Pin Configuration and Descriptions

The Arduino Mini Pro has a total of 24 pins, which are distributed as follows:

Pin Name Description
1 RAW Unregulated input voltage (5V–12V). Internally regulated to 3.3V or 5V.
2 GND Ground pin.
3 VCC Regulated voltage output (3.3V or 5V, depending on the model).
4–11 D0–D7 Digital I/O pins. D3, D5, D6, D9, D10, and D11 support PWM.
12–13 RX, TX Serial communication pins (UART).
14–19 A0–A5 Analog input pins. Can also be used as digital I/O.
20 RST Reset pin. Active LOW.
21–24 D8–D13 Additional digital I/O pins. D13 is connected to the onboard LED.

Usage Instructions

How to Use the Arduino Mini Pro in a Circuit

  1. Powering the Board:

    • Use the RAW pin to supply unregulated voltage (5V–12V).
    • Alternatively, provide regulated voltage (3.3V or 5V) directly to the VCC pin.
    • Ensure the voltage matches the model (3.3V or 5V) to avoid damage.

  2. Programming the Board:

    • The Arduino Mini Pro does not have an onboard USB interface.
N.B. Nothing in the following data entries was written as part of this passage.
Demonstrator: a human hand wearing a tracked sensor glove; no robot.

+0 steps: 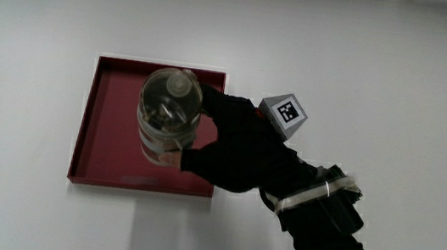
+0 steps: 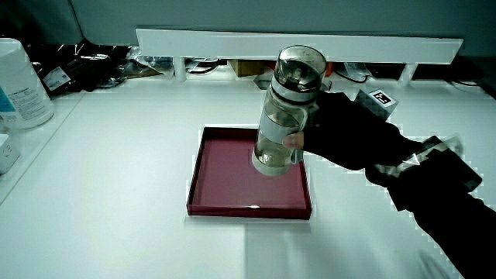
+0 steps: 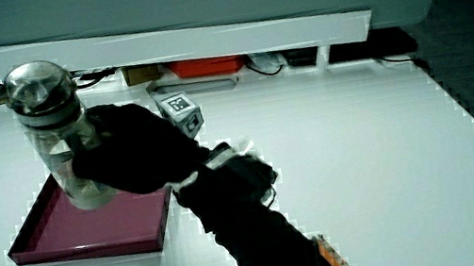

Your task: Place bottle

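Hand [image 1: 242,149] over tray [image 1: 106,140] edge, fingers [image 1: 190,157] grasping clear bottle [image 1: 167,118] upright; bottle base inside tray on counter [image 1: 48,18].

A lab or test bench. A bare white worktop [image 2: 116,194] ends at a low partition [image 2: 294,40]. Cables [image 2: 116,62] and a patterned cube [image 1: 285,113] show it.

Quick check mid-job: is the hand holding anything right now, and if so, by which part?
Yes. The hand grips the clear bottle around the middle of its body, below the cap, holding it upright over the red tray.
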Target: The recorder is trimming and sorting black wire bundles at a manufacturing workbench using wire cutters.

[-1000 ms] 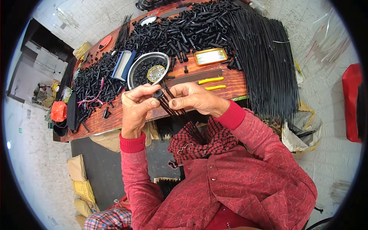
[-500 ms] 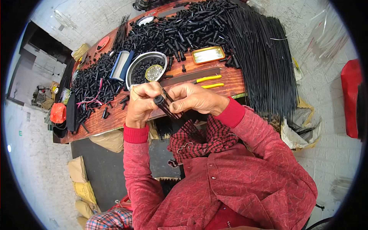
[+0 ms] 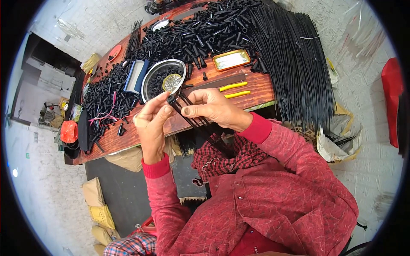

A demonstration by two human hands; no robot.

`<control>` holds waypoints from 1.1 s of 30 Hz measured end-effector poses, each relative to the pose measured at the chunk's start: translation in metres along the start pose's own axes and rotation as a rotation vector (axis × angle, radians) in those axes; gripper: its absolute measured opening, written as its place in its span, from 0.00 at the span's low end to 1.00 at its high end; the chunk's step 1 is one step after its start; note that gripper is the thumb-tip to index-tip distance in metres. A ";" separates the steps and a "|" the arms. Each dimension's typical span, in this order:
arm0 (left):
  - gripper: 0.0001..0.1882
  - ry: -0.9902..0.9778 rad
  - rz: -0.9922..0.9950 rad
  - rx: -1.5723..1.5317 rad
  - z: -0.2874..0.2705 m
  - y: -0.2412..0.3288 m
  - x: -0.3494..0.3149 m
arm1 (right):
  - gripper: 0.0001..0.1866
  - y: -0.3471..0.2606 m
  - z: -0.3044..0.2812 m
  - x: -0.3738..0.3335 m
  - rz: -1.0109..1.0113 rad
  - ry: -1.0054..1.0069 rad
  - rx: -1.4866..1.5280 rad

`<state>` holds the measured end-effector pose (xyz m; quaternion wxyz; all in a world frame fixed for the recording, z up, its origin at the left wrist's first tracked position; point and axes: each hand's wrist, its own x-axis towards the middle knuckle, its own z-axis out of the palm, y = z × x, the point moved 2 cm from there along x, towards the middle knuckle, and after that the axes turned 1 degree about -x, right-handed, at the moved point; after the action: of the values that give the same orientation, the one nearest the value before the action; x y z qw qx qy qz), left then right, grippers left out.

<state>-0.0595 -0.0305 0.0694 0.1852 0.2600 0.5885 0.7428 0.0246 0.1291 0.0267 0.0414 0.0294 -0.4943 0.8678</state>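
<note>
In front of my chest, over the table's near edge, is a black hub [image 3: 171, 99] with several thin black ribs [image 3: 199, 122] fanning down from it, like part of an umbrella frame. My left hand [image 3: 152, 120] has the hub end between thumb and fingertips. Close beside it, my right hand [image 3: 218, 112] pinches the ribs just below the hub. The ribs' lower ends run toward the red-and-black checked cloth [image 3: 211, 157] on my lap and get lost against it. Just beyond my fingers stands a metal bowl [image 3: 145, 85] of small black parts, with a yellow dish [image 3: 172, 82] of shiny bits inside.
Black flanged tubes [image 3: 205, 36] heap over the reddish wooden table [image 3: 115, 143]. Long black rods [image 3: 294, 68] hang over its right edge. Yellow-handled pliers [image 3: 237, 94], an orange tray [image 3: 231, 60] and a blue-and-white box [image 3: 136, 77] lie on it. A white sack [image 3: 337, 147] stands at right.
My left hand has shifted left and its fingers have loosened from a tight curl to a fingertip hold. The ribs are spread more apart, and the hub end sits slightly higher and further left.
</note>
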 end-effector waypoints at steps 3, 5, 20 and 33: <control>0.21 0.031 0.014 0.124 0.003 0.016 -0.010 | 0.09 0.000 0.010 -0.001 -0.051 0.057 -0.147; 0.20 0.080 0.079 0.318 0.008 0.024 -0.012 | 0.09 0.004 0.014 0.003 -0.056 0.042 -0.143; 0.17 0.058 -0.012 0.193 -0.005 0.025 -0.017 | 0.08 0.000 0.033 -0.003 -0.163 -0.026 -0.229; 0.19 0.040 0.090 0.148 -0.003 0.018 -0.016 | 0.11 -0.010 0.019 0.001 -0.080 -0.088 -0.265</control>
<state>-0.0479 -0.0461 0.0840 0.1202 0.2845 0.6330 0.7099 0.0247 0.1184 0.0450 0.0577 0.0815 -0.6042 0.7905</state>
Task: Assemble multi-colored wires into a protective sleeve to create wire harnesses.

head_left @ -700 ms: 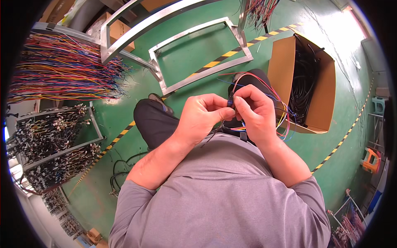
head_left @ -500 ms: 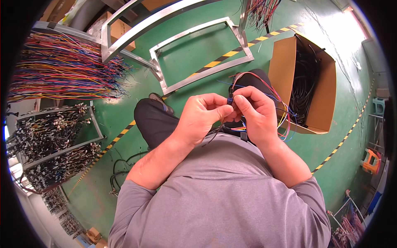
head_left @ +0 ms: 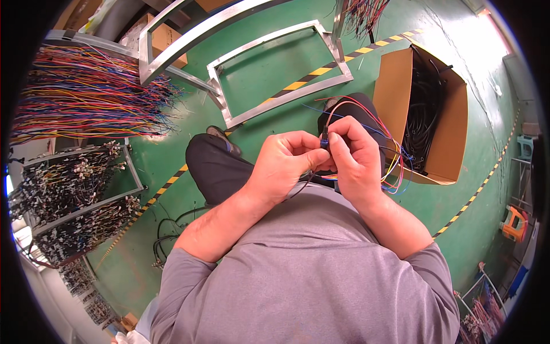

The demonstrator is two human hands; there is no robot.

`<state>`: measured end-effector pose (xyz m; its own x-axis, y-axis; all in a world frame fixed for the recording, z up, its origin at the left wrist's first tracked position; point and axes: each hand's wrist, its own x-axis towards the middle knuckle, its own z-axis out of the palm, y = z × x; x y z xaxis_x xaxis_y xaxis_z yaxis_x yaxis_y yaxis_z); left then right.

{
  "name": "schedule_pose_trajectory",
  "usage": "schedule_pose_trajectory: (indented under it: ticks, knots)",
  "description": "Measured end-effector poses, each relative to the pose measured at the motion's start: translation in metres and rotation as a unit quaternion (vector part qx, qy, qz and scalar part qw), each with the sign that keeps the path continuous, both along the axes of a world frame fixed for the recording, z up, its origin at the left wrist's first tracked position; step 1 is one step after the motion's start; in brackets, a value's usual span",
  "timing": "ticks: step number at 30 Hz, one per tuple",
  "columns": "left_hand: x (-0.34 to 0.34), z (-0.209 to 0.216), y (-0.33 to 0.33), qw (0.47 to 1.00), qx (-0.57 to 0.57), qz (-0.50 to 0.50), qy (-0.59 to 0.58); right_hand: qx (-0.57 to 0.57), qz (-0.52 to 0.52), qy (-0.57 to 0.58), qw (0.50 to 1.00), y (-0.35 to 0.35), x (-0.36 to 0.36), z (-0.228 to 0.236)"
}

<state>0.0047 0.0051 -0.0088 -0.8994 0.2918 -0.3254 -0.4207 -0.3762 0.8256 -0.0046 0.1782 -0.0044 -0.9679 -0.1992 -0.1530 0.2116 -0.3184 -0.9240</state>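
Note:
Above my lap, my left hand [head_left: 286, 160] and my right hand [head_left: 356, 155] meet fingertip to fingertip. Between them, both pinch a small dark blue and black cable connector [head_left: 325, 141]. A dark cable [head_left: 300, 189] hangs below the fingers toward my shirt. Loose thin wires [head_left: 395, 150] in red, blue, yellow and white loop out past my right hand. Part of the connector is hidden behind my thumbs and fingers, so its exact shape cannot be made out.
An open cardboard box [head_left: 447, 132] of black cables stands right of my knee. Ahead is a metal frame [head_left: 281, 103]. Racks hold bundled coloured wires [head_left: 97, 92] and connector-ended cables [head_left: 80, 178] at left. Black cables [head_left: 163, 235] lie on the green floor. An orange stool [head_left: 514, 223] stands far right.
The connector has tipped more upright and sits slightly further right between my fingertips. Both hands have shifted only a little. A pale fabric-like shape has come into view at the lower left.

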Motion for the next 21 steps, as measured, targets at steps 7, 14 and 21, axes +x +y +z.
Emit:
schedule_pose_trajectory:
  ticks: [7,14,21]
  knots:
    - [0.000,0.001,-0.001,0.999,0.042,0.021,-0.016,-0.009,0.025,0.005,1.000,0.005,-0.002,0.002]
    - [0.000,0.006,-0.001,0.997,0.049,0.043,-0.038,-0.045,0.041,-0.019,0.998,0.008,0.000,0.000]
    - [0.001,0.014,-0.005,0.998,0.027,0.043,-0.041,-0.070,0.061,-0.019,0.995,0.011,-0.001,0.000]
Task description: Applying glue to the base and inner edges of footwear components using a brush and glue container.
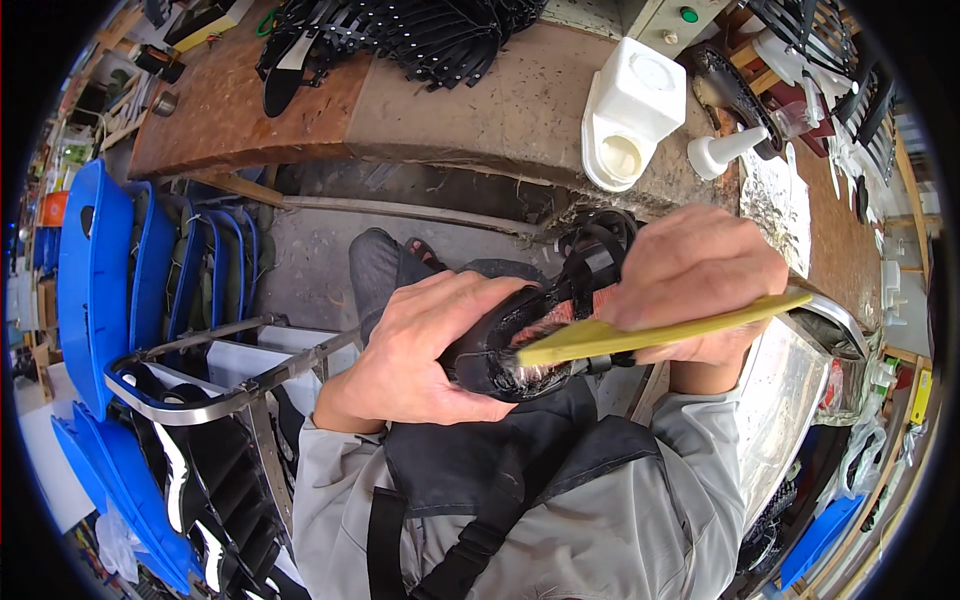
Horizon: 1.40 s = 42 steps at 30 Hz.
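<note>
My left hand (425, 345) is wrapped round the rounded end of a black strappy sandal (484, 352) above my lap. Inside the sandal shows a pinkish-red surface, and its edge is glossy and wet-looking. Closed round a flat yellow-handled brush (725, 321), my right hand (690, 262) is above the sandal's other end. The brush's pale tip meets the sandal's inner rim near my left fingers. Black straps (597, 245) stick up on the far side, partly covered by my right hand.
A bench (420, 120) ahead bears a pile of black straps (430, 40), a white container (635, 105) and a white nozzle bottle (725, 152). Blue trays (85, 290) stand at the left, beside a metal-rimmed rack (215, 408) holding black soles. A metal-edged stand (830, 318) is close on my right.
</note>
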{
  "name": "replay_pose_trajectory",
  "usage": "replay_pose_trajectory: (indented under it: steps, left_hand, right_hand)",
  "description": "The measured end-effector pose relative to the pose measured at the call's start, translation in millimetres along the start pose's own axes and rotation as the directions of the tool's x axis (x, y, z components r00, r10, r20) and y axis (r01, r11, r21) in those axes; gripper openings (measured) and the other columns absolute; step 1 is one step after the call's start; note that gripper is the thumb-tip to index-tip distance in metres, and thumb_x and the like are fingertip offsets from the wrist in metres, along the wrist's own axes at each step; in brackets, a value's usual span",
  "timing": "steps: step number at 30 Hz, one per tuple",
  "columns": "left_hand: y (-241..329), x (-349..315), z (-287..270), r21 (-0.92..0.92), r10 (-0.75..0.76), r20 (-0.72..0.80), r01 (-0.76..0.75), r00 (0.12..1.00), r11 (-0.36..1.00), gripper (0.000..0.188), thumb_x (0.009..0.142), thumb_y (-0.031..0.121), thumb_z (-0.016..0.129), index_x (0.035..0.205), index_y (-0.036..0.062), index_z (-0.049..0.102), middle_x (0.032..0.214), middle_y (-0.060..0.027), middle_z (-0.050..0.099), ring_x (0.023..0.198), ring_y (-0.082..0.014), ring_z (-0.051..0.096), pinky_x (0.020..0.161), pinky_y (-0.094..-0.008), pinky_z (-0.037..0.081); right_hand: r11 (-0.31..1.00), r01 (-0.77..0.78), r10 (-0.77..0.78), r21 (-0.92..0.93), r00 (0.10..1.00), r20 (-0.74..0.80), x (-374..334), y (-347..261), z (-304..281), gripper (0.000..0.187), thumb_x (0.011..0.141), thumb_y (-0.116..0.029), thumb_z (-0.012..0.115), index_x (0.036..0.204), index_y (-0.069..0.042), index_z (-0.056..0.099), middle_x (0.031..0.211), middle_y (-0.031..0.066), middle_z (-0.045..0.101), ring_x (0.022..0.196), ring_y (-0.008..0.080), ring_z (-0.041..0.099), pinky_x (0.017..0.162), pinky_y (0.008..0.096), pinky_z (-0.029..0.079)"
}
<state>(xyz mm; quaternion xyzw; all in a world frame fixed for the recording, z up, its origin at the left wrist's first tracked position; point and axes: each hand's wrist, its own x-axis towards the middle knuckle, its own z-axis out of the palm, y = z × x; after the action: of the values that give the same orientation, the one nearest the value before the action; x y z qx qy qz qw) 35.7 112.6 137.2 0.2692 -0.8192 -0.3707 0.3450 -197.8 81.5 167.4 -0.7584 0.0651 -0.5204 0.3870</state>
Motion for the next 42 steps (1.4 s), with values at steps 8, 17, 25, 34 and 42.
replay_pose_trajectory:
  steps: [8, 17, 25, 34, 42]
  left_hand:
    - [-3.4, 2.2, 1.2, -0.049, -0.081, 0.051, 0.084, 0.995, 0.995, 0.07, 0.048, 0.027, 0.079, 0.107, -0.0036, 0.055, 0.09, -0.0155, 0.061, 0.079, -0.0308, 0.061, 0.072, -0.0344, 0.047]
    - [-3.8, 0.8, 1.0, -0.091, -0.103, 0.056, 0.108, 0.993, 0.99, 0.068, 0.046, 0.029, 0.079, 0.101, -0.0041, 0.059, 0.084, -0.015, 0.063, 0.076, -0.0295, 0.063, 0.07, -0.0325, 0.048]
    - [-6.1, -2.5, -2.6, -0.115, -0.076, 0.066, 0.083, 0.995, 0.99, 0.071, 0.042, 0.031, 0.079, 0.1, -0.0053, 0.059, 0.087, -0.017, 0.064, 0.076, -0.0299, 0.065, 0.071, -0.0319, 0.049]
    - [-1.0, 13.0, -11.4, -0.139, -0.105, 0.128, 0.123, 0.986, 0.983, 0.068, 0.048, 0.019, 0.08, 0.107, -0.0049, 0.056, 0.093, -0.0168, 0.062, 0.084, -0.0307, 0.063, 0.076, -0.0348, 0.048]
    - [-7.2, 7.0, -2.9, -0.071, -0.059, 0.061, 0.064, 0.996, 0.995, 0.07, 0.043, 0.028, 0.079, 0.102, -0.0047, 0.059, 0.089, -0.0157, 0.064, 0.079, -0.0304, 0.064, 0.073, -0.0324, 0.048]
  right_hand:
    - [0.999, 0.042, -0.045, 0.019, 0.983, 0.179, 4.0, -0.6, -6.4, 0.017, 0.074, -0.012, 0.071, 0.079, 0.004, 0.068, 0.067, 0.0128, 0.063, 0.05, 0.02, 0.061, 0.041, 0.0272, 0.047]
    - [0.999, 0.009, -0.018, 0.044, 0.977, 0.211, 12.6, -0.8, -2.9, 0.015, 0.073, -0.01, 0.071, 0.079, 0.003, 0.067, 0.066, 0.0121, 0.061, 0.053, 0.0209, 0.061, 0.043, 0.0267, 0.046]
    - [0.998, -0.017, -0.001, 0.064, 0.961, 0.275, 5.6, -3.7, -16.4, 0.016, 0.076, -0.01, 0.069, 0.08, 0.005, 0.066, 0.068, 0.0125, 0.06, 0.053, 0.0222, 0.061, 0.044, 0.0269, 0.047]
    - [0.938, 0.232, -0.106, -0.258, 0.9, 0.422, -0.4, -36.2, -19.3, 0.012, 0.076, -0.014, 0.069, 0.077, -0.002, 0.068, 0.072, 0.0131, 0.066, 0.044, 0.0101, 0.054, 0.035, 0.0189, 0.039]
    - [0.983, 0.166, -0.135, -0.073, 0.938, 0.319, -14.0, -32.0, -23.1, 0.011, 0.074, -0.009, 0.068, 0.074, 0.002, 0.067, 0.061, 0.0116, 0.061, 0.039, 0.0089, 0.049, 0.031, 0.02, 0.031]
Use an external USB-to-serial adapter (e.g., FTDI adapter).
    • Connect the adapter to the RX and TX pins for serial communication.
    • Select the correct board and processor in the Arduino IDE:
      • Board: "Arduino Pro or Pro Mini"
      • Processor: "ATmega328P (3.3V, 8 MHz)" or "ATmega328P (5V, 16 MHz)" depending on your model.
    • Upload your sketch via the Arduino IDE.

  3. Connecting Components:

    • Use the digital and analog pins to interface with sensors, actuators, and other peripherals.
    • For PWM control, use pins D3, D5, D6, D9, D10, or D11.

Important Considerations and Best Practices

  • Voltage Compatibility: Ensure that all connected components operate at the same voltage level as the board (3.3V or 5V).
  • Heat Management: Avoid exceeding the recommended input voltage to prevent overheating.
  • Pin Usage: Be mindful of the limited number of pins and plan your connections accordingly.
  • External Reset: Use the RST pin to reset the board if needed.

Example Code for Arduino Mini Pro

Below is an example of how to blink an LED connected to pin D13:

// Blink an LED connected to pin D13
// This example uses the onboard LED for demonstration purposes.

void setup() {
  pinMode(13, OUTPUT); // Set pin D13 as an output
}

void loop() {
  digitalWrite(13, HIGH); // Turn the LED on
  delay(1000);            // Wait for 1 second
  digitalWrite(13, LOW);  // Turn the LED off
  delay(1000);            // Wait for 1 second
}

Troubleshooting and FAQs

Common Issues and Solutions

  1. The board is not detected by the Arduino IDE:

    • Ensure the USB-to-serial adapter is properly connected to the RX and TX pins.
    • Install the correct drivers for the USB-to-serial adapter.
    • Verify that the correct board and processor are selected in the Arduino IDE.

  2. Sketch upload fails:

    • Check the connections between the USB-to-serial adapter and the Arduino Mini Pro.
    • Ensure the RST pin is connected to the DTR pin of the adapter for automatic reset during upload.
    • Verify that the correct COM port is selected in the Arduino IDE.

  3. The board overheats:

    • Confirm that the input voltage does not exceed the recommended range.
    • Check for short circuits in your circuit connections.

  4. Analog readings are inaccurate:

    • Ensure the reference voltage matches the board's operating voltage.
    • Use proper grounding for all connected components.

FAQs

Q: Can I power the Arduino Mini Pro using a battery?
A: Yes, you can use a battery to power the board. Connect the battery's positive terminal to the RAW pin and the negative terminal to GND. Ensure the battery voltage is within the recommended range.

Q: How do I know if my board is 3.3V or 5V?
A: Check the label on the board or refer to the product documentation. The operating voltage is also determined by the onboard voltage regulator.

Q: Can I use the Arduino Mini Pro for wireless communication?
A: Yes, you can connect wireless modules like Bluetooth (e.g., HC-05) or Wi-Fi (e.g., ESP8266) to the board via the serial pins or other digital pins.

Q: Is the Arduino Mini Pro compatible with Arduino shields?
A: No, the Arduino Mini Pro does not have the standard shield form factor. However, you can connect components manually using jumper wires.

By following this documentation, you can effectively use the Arduino Mini Pro in your projects and troubleshoot common issues.